Exercise ::
Drop the pictures, then extract the listing word for word.

Data supplied ::

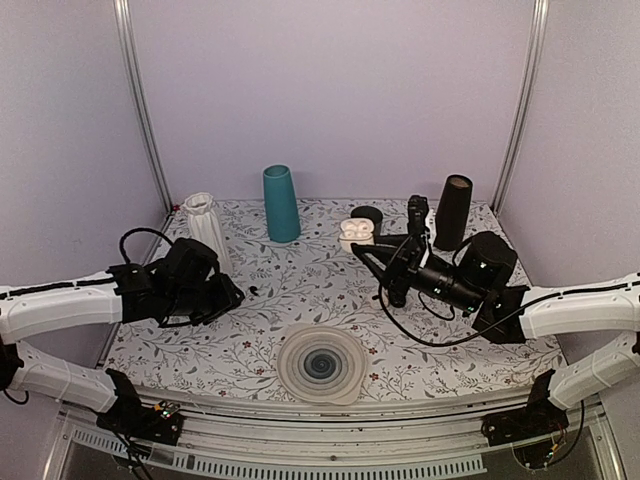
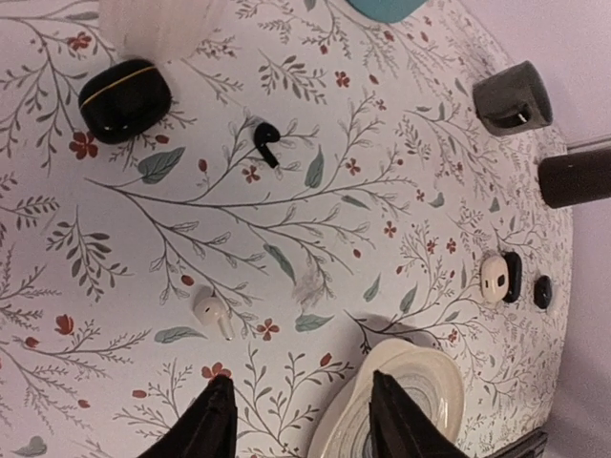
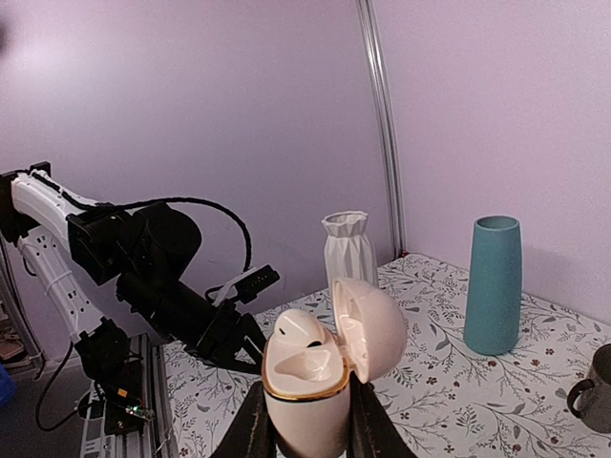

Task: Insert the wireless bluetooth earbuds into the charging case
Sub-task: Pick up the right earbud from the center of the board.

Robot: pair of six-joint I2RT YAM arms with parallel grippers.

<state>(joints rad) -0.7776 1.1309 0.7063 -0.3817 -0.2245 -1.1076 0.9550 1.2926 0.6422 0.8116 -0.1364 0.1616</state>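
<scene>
The white charging case is open, lid hinged back, with one white earbud seated in a socket; the other socket is empty. My right gripper is shut on the case and holds it upright above the table, at the back middle in the top view. A second white earbud lies on the floral table just ahead of my left gripper, which is open, empty and low over the table. In the top view the left gripper is at the left.
A black earbud and a black oval case lie beyond the white earbud. A cream ribbed plate sits at the front middle. At the back are a white vase, a teal vase, a black mug and a black cylinder.
</scene>
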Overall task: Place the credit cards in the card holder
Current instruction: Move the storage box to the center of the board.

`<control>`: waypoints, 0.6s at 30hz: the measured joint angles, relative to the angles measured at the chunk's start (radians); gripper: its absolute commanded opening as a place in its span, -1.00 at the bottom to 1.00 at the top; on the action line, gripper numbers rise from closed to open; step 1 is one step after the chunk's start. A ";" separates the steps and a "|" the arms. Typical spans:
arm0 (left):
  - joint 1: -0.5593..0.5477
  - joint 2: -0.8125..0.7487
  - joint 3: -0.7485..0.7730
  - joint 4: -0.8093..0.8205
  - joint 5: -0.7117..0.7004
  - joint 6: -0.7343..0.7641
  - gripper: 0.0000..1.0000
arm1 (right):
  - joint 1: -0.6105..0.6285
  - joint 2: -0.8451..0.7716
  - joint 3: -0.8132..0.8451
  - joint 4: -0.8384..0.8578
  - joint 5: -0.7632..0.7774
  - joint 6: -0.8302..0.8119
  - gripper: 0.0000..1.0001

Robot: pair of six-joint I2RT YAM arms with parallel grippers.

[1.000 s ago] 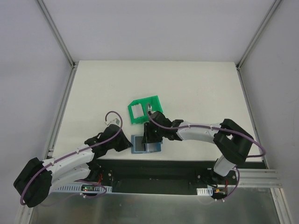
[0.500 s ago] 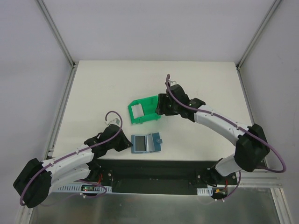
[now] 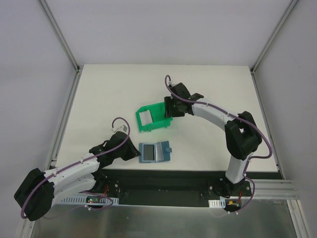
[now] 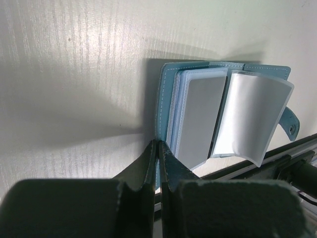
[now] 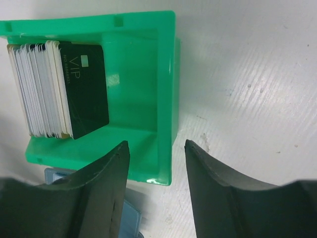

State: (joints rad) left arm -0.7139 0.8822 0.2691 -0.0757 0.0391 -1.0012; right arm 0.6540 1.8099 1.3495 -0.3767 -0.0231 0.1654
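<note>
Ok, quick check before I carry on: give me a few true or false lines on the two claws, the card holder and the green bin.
1. The left claw is shut on the card holder at its edge. True.
2. The card holder lies folded closed. False: it lies open, its clear sleeves fanned out.
3. The right claw is open over the green bin. True.
4. The right claw grips a card. False: it is empty; the credit cards stand stacked in the bin.
5. The dark card at the end of the stack reads VIP. True.
</note>
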 measured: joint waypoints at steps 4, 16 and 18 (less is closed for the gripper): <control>0.000 0.000 0.004 -0.009 0.000 0.003 -1.00 | 0.000 0.019 0.014 -0.012 0.015 -0.030 -0.22; 0.000 0.008 0.013 -0.018 0.000 0.007 -1.00 | -0.028 0.019 0.015 -0.023 0.063 -0.098 -0.54; 0.000 0.010 0.014 -0.018 0.000 0.007 -1.00 | -0.037 0.019 0.013 -0.023 0.064 -0.103 -0.55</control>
State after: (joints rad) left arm -0.7139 0.8921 0.2836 -0.0940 0.0395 -0.9939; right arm 0.6174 1.8290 1.3628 -0.4000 0.0414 0.0624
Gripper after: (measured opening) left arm 0.006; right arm 0.240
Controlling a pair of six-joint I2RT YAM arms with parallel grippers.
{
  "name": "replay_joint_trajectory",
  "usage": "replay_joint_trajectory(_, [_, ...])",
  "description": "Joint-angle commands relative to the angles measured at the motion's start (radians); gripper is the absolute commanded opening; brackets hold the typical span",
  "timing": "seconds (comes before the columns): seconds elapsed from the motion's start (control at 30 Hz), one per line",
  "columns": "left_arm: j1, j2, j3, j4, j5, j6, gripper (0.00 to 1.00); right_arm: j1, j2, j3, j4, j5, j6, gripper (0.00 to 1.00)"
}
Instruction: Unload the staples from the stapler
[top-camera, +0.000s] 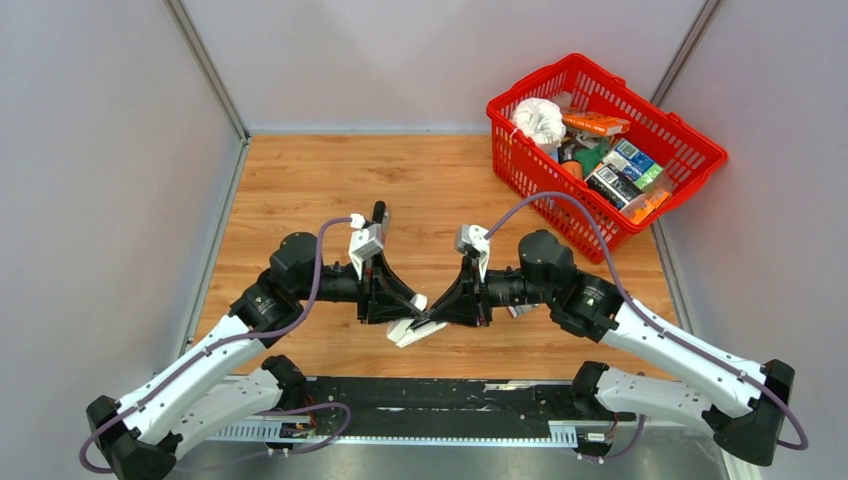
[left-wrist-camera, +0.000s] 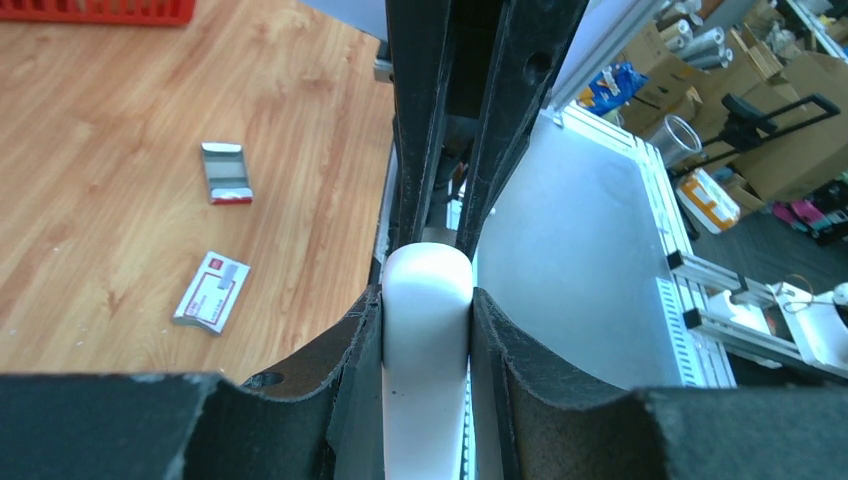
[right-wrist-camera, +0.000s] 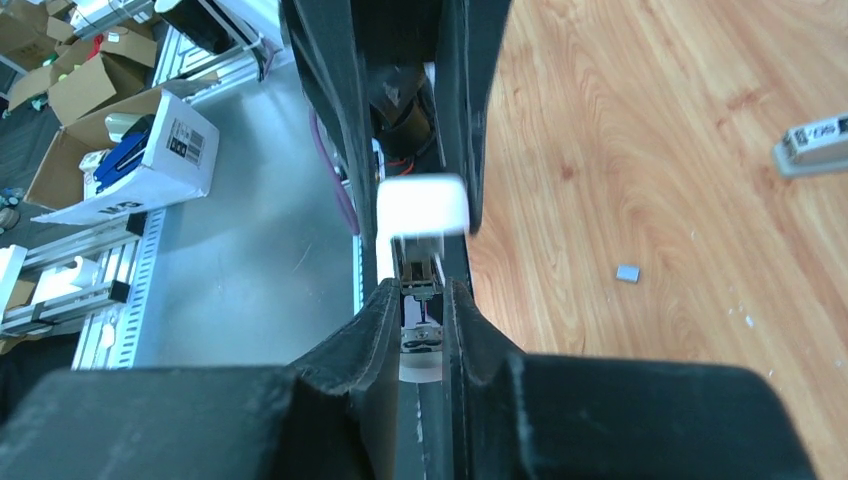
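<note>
The left tool (left-wrist-camera: 427, 325) squeezes the white stapler (left-wrist-camera: 427, 275) tight from both sides. The right tool (right-wrist-camera: 421, 325) pinches its other end, where a thin metal part shows. Both meet at the near part of the counter (top-camera: 300, 180). A tiny grey bit of staples (right-wrist-camera: 627, 272) lies on the wood, apart from the stapler. A small red-and-white box (left-wrist-camera: 212, 292) lies nearby

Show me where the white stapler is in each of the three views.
Top external: white stapler, low centre, where both jaws meet.
Left wrist: bottom centre, clamped between the left jaws.
Right wrist: centre, running down into the right jaws.
Shared landmark: the wooden tabletop, left of the stapler in the left wrist view, right of it in the right wrist view.
</note>
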Motion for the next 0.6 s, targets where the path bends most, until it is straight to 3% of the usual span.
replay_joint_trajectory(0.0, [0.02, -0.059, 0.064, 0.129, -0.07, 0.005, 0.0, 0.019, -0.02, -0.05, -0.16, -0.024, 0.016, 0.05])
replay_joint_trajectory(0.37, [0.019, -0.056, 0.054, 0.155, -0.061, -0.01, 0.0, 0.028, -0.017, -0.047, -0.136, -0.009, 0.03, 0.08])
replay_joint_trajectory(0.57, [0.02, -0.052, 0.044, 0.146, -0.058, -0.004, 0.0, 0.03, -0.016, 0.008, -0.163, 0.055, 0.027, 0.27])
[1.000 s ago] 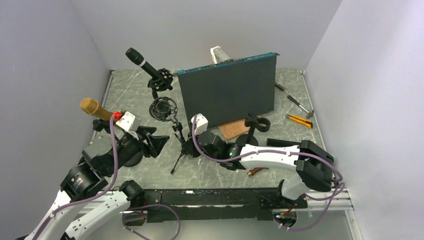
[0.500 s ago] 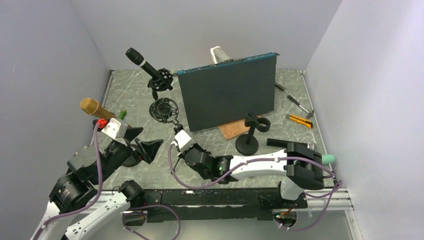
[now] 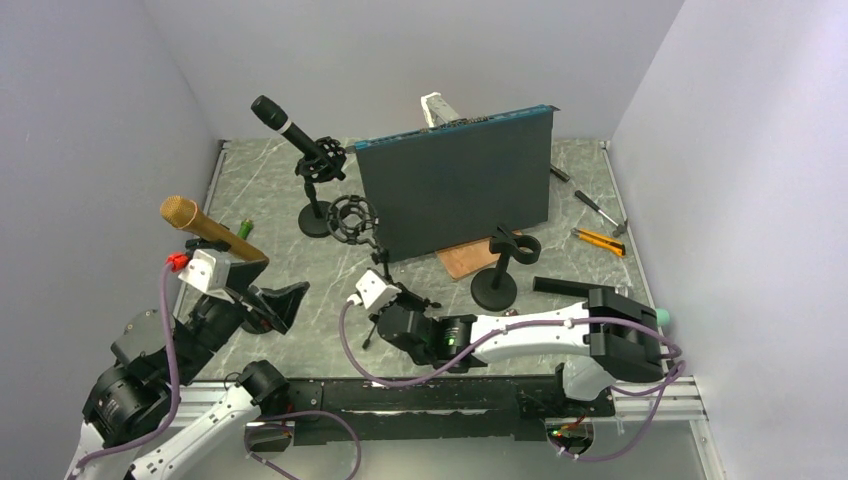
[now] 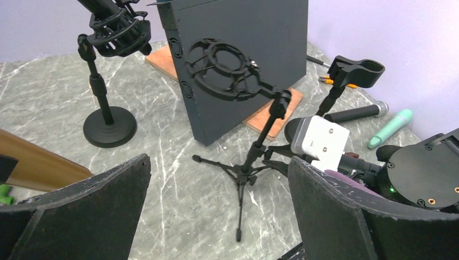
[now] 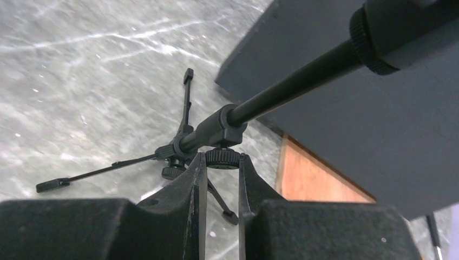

Answer for the task ::
Task: Insert the wireless bluetooth earbuds into the charging case
Sub-task: Pick up the right earbud from the center of the board.

Robot: pair of six-joint I2RT YAM arms with parallel grippers.

<state>(joints rad) -0.7776 1.1309 0.7063 -0.3817 -0.2245 -1.1076 0.9550 1.2926 0.6422 0.8116 -0.1364 0.1616</state>
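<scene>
The white charging case is open, lid hinged back, with one white earbud seated in a socket; the other socket is empty. My right gripper is shut on the case and holds it upright above the table, at the back middle in the top view. A second white earbud lies on the floral table just ahead of my left gripper, which is open, empty and low over the table. In the top view the left gripper is at the left.
A black earbud and a black oval case lie beyond the white earbud. A cream ribbed plate sits at the front middle. At the back are a white vase, a teal vase, a black mug and a black cylinder.
</scene>
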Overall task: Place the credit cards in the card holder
Current instruction: Move the storage box to the center of the board.

`<control>`: waypoints, 0.6s at 30hz: the measured joint angles, relative to the angles measured at the chunk's start (radians); gripper: its absolute commanded opening as a place in its span, -1.00 at the bottom to 1.00 at the top; on the action line, gripper numbers rise from closed to open; step 1 is one step after the chunk's start. A ";" separates the steps and a "|" the arms. Typical spans:
arm0 (left):
  - joint 1: -0.5593..0.5477
  - joint 2: -0.8125..0.7487
  - joint 3: -0.7485..0.7730
  - joint 4: -0.8093..0.8205
  - joint 5: -0.7117..0.7004
  - joint 6: -0.7343..0.7641
  - gripper: 0.0000..1.0000
arm1 (right):
  - joint 1: -0.6105..0.6285
  - joint 2: -0.8451..0.7716
  - joint 3: -0.8132..0.8451
  - joint 4: -0.8384..0.8578
  - joint 5: -0.7632..0.7774
  - joint 6: -0.8302..0.8119
  - gripper: 0.0000..1.0001

Robot: pair of six-joint I2RT YAM arms with parallel grippers.

[1.000 s ago] 
[0.500 s ago] 
[now] 
[now] 
[now] 

State: (joints rad) left arm -0.7139 0.8822 0.2691 -0.0757 0.0391 -1.0012; right arm 0.6540 1.8099 1.3495 -0.3767 -0.0231 0.1654
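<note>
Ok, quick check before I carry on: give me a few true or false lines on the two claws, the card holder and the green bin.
1. The left claw is shut on the card holder at its edge. True.
2. The card holder lies folded closed. False: it lies open, its clear sleeves fanned out.
3. The right claw is open over the green bin. True.
4. The right claw grips a card. False: it is empty; the credit cards stand stacked in the bin.
5. The dark card at the end of the stack reads VIP. True.
</note>
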 measured: joint waypoints at steps 4, 16 and 18 (less is closed for the gripper): <control>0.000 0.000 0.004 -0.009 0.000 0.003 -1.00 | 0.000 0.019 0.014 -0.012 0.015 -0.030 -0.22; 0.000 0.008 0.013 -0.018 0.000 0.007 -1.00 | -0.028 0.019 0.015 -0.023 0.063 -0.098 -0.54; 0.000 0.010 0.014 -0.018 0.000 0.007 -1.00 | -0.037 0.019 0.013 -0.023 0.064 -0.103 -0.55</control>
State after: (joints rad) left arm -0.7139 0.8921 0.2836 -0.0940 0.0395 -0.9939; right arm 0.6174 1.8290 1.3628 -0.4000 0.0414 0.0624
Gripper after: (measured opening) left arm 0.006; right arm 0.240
Controlling a pair of six-joint I2RT YAM arms with parallel grippers.
{
  "name": "replay_joint_trajectory",
  "usage": "replay_joint_trajectory(_, [_, ...])",
  "description": "Joint-angle commands relative to the angles measured at the motion's start (radians); gripper is the absolute commanded opening; brackets hold the typical span",
  "timing": "seconds (comes before the columns): seconds elapsed from the motion's start (control at 30 Hz), one per line",
  "columns": "left_arm: j1, j2, j3, j4, j5, j6, gripper (0.00 to 1.00); right_arm: j1, j2, j3, j4, j5, j6, gripper (0.00 to 1.00)"
}
Instruction: Unload the staples from the stapler
[top-camera, +0.000s] 
[left-wrist-camera, +0.000s] 
[right-wrist-camera, +0.000s] 
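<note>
The left tool (left-wrist-camera: 427, 325) squeezes the white stapler (left-wrist-camera: 427, 275) tight from both sides. The right tool (right-wrist-camera: 421, 325) pinches its other end, where a thin metal part shows. Both meet at the near part of the counter (top-camera: 300, 180). A tiny grey bit of staples (right-wrist-camera: 627, 272) lies on the wood, apart from the stapler. A small red-and-white box (left-wrist-camera: 212, 292) lies nearby

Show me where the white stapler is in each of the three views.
Top external: white stapler, low centre, where both jaws meet.
Left wrist: bottom centre, clamped between the left jaws.
Right wrist: centre, running down into the right jaws.
Shared landmark: the wooden tabletop, left of the stapler in the left wrist view, right of it in the right wrist view.
</note>
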Motion for the next 0.6 s, targets where the path bends most, until it is straight to 3% of the usual span.
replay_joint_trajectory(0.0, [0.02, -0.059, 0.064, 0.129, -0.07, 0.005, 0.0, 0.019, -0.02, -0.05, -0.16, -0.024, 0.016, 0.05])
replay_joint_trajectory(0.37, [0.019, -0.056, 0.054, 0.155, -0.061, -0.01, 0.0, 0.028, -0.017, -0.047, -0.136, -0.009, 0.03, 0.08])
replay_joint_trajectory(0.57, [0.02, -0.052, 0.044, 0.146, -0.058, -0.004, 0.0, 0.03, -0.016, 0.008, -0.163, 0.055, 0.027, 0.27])
[1.000 s ago] 
[0.500 s ago] 
[now] 
[now] 
[now] 

Nothing else belongs in this output.